By Nikita Stewart
Washington Post Staff Writer
Wednesday, July 12, 2006; B04
The D.C. Council rejected a controversial bill yesterday that would have allowed voters to amend the D.C. Home Rule Act to require "free, high-quality" education for public school students.
The council's 7 to 6 vote to table the D.C. Education Rights Charter Amendment Act means that the measure will not appear on the November ballot and that it might not be reintroduced. The vote took supporters by surprise, especially because the council preliminarily approved the measure 12 to 1 last month.
The state of the District's public schools has become the biggest issue for residents in this year's council election. This year, the council approved giving $1 billion in sales tax revenue to renovate and repair the city's crumbling schools. There is a focus on raising academic standards and improving test scores as students flock to charter schools.
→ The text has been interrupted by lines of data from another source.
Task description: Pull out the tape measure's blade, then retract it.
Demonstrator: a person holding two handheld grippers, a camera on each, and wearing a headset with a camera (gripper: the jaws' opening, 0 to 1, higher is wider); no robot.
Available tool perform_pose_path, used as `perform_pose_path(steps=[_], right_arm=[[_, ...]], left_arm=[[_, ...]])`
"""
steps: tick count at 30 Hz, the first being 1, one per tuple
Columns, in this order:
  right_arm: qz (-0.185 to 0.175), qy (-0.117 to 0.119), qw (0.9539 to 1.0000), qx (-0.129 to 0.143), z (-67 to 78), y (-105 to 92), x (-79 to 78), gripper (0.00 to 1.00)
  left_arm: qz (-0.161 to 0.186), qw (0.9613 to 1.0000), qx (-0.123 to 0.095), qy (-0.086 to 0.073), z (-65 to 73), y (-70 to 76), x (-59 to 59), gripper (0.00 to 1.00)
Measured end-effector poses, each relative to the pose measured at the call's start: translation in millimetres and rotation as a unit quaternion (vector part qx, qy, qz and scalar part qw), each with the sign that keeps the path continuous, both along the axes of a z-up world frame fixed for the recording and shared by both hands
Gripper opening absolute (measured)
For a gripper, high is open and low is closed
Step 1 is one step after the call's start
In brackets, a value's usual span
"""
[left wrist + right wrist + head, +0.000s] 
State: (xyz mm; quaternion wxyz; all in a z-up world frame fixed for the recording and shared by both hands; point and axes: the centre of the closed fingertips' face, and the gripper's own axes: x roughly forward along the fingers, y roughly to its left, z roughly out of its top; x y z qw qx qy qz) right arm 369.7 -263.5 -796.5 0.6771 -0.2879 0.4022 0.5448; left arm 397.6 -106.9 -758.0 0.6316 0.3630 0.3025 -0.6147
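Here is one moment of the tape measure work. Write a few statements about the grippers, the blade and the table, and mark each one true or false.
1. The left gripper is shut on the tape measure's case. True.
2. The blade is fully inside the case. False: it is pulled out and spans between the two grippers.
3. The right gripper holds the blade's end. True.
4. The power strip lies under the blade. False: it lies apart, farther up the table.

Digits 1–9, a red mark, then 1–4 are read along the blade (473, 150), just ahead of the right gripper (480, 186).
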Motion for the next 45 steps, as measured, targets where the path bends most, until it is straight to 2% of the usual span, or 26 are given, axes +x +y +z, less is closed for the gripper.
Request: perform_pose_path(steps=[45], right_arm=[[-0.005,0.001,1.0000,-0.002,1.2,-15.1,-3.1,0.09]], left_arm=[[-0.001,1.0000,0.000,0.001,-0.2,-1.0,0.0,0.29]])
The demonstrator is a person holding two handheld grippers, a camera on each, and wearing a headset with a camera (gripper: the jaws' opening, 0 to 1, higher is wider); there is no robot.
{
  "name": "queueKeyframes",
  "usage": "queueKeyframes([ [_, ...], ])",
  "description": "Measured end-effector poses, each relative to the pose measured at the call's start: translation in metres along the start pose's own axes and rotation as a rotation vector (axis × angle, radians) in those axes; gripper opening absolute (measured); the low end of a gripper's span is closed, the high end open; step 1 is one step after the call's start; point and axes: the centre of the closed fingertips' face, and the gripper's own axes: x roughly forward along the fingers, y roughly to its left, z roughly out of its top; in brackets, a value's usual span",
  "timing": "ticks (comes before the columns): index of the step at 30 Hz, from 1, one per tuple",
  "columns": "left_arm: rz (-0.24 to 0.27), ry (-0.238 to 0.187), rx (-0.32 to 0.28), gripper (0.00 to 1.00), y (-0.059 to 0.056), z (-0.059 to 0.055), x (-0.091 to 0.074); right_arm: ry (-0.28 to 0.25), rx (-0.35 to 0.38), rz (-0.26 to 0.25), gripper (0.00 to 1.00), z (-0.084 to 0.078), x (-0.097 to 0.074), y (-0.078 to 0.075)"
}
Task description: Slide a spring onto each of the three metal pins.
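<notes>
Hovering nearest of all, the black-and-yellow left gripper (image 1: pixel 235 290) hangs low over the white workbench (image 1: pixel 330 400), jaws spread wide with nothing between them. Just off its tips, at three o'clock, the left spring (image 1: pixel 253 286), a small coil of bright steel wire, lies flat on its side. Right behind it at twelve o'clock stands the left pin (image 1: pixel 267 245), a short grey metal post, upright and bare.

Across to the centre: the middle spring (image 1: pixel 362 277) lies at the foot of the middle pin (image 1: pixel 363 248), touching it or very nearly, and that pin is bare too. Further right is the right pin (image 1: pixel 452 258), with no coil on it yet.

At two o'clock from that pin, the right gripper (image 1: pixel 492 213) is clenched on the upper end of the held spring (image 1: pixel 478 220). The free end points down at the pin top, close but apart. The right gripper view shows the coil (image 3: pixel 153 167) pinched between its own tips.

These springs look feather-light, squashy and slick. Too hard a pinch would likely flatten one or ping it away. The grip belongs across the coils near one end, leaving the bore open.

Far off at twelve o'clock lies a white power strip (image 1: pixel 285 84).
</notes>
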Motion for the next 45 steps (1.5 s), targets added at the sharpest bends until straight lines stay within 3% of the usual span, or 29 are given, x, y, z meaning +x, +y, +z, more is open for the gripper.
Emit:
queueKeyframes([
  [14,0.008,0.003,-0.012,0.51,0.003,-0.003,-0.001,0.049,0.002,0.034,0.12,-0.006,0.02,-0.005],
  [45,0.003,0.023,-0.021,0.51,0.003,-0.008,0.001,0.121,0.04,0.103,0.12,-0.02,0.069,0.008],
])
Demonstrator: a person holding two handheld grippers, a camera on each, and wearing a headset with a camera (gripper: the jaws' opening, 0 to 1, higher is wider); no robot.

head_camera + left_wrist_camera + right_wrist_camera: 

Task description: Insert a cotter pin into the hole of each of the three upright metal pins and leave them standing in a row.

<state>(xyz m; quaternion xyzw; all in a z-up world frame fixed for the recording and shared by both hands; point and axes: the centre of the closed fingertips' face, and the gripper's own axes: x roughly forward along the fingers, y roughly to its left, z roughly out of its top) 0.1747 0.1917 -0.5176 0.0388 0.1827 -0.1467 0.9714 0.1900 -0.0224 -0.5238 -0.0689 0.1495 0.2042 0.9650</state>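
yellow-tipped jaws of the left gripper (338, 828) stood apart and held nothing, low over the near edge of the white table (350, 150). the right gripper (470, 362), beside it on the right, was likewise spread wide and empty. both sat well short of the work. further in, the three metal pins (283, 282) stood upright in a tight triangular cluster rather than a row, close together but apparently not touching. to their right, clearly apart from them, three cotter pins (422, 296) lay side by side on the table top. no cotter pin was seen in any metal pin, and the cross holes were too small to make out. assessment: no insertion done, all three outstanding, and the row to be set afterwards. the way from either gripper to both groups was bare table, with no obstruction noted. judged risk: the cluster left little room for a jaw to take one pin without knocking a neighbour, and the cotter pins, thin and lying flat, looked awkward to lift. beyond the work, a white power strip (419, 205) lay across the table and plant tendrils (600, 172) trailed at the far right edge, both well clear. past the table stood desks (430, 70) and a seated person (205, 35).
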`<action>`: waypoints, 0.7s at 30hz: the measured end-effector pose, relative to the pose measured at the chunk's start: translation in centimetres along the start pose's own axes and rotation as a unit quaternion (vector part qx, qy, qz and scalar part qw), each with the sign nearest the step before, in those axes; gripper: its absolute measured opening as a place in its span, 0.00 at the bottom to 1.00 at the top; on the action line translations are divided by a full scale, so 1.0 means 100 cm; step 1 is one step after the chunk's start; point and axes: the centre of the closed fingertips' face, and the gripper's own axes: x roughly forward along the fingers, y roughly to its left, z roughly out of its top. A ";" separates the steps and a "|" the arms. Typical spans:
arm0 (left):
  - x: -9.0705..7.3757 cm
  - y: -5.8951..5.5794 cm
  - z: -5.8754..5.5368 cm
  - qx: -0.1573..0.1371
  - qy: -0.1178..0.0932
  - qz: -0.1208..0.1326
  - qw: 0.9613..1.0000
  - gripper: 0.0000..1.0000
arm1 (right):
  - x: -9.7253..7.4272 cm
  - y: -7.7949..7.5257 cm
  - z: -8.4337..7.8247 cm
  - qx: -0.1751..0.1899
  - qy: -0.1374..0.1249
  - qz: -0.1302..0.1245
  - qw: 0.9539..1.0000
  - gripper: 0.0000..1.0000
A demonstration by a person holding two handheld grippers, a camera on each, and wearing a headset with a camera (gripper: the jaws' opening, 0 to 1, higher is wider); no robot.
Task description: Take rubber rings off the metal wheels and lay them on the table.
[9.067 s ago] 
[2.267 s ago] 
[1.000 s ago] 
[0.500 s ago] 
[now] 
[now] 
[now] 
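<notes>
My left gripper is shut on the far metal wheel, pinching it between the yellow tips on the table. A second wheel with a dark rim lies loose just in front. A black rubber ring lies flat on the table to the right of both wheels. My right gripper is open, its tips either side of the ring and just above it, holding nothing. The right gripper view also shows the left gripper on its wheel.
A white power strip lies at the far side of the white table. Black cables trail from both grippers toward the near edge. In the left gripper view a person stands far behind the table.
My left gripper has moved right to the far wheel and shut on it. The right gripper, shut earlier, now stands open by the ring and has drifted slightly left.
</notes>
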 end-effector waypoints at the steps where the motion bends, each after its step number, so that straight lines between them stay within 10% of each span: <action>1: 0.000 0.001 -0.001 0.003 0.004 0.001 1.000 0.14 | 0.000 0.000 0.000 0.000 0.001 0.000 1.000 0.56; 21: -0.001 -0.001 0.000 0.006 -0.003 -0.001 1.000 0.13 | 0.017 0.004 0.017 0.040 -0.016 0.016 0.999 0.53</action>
Council members who opposed the education measure did so largely because they could not agree on a definition of high-quality education and worried that promising students a level of education that the system is struggling to provide would open the city to lawsuits.
The vote came as the council considered a stack of other proposals, including 41 emergency bills, during the last meeting before the summer recess. The panel will not meet again until after the Sept. 12 primary election.
Iris Toyer, co-chairman of Parents United for the D.C. Public Schools, a group that had lobbied for the education bill, could hardly speak after the vote. "What just happened in there, I have no words. I can't tell you the level of disgust that I am feeling right now," she said.
Toyer directed her anger at council member Vincent B. Orange Sr. (D-Ward 5), who moved to table the legislation after colleagues rejected his amendment to require the school system to set standards for third-graders, eighth-graders and high school seniors. Orange said he did not believe the bill had gone far enough.
"He's going to pay," Toyer said of Orange.
Council member Carol Schwartz (R-At Large), the dissenter in last month's vote, said that approving the measure could invite lawsuits. She noted that the District has 2,143 lawyers per 100,000 residents. "Isn't that something? I can see the lawsuits now, and so will you," Schwartz said.
In an interview, Kwame R. Brown (D-At Large), who cast the deciding vote, said he began to wonder what the bill would achieve. "I looked at it and said, 'What's this going to do for kids?' I couldn't bring myself to say yes."
Orange, Schwartz and Brown voted with Sharon Ambrose (D-Ward 6), David A. Catania (I-At Large), Jack Evans (D-Ward 2) and Phil Mendelson (D-At Large) to table the bill.
On another matter, the council voted 7 to 6 to return a proposal for open government meetings to a council committee for review. The measure would have banned private meetings of government bodies when a quorum was present.
Evans tried unsuccessfully to table the bill, saying he was upset that a reporter had taped the council's discussion during yesterday's breakfast meeting "without our knowledge." He was referring to Amy Doolittle of the Washington Times, who ran her tape recorder while she was at the meeting.
In March, Council Chairman Linda W. Cropp (D) opened the breakfast meetings to the media. They had been closed since they began about 15 years ago. The move occurred at the same time that Orange and Council member Kathy Patterson (D-Ward 3) began drafting the bill.
Yesterday, council members talked at length about the bill, but the discussion came down to a one-on-one debate between Schwartz and Orange.
Schwartz said she had eight amendments. "This bill needs enormous amounts of work . . . We'll be here until tomorrow," she said, referring to the time it might take to debate her amendments.
"If you got eight amendments, bring 'em on. If it's all night, it's all right," Orange said as audience members erupted in applause.
But at the recommendation of council member Marion Barry (D-Ward 8), the council sent the bill back to committee. Council member Vincent C. Gray (D-Ward 7), who is running against Patterson for chairman in their party's primary, cast the deciding vote.
A man in the audience walked out of the room, yelling: "Shame on you! Shame on you!"
In other business, the council voted 10 to 3 to give initial approval to Police Chief Charles H. Ramsey to receive an additional $16,000 annually toward his pension, which bumps him from $44,000 a year to $60,000.
Mendelson, who heads the council judiciary committee, said the council had a "moral obligation or good faith obligation" to grant Ramsey the increased pension package because of a promise made by the federally imposed Control Board in place when he was hired in 1998.
The city was supposed to give him a pension package that would be similar to one he would have received if he had not left his 30-year career with the Chicago police department, according to a committee report.
Catania said he did not understand why the council was renegotiating a written contract that did not include an increase in Ramsey's pension. Catania, Adrian M. Fenty (D-Ward 4) and Patterson were the dissenters.